■ Task to complete: Transcribe the entire listing exactly as it appears.

■ Data provided:

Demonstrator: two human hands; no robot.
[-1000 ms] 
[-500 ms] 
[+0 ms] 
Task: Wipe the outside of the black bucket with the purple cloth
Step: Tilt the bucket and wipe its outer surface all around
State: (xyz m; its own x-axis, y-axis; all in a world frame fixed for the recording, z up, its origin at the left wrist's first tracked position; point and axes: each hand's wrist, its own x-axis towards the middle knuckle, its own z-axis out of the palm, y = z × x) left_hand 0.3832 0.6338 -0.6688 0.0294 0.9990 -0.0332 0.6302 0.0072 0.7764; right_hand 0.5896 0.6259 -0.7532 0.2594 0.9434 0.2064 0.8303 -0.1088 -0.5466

■ Finished task:
Demonstrator: two human hands; no robot.
[-1000 ms] 
[-500 ms] 
[+0 ms] 
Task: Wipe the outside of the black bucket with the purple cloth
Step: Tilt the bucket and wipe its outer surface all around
State: (xyz m; its own x-axis, y-axis; all in a world frame fixed for the recording, z up, its origin at the left wrist's first tracked position; point and axes: each hand's wrist, its own x-axis towards the middle knuckle, its own z-axis out of the palm, y = z × x) left_hand 0.3832 0.6338 -0.6688 0.0294 0.9990 -0.0332 0.6302 0.0072 0.7764; right_hand 0.5896 0.6259 -0.7532 0.2594 0.9434 0.2064 0.8303 -0.1088 -0.5466

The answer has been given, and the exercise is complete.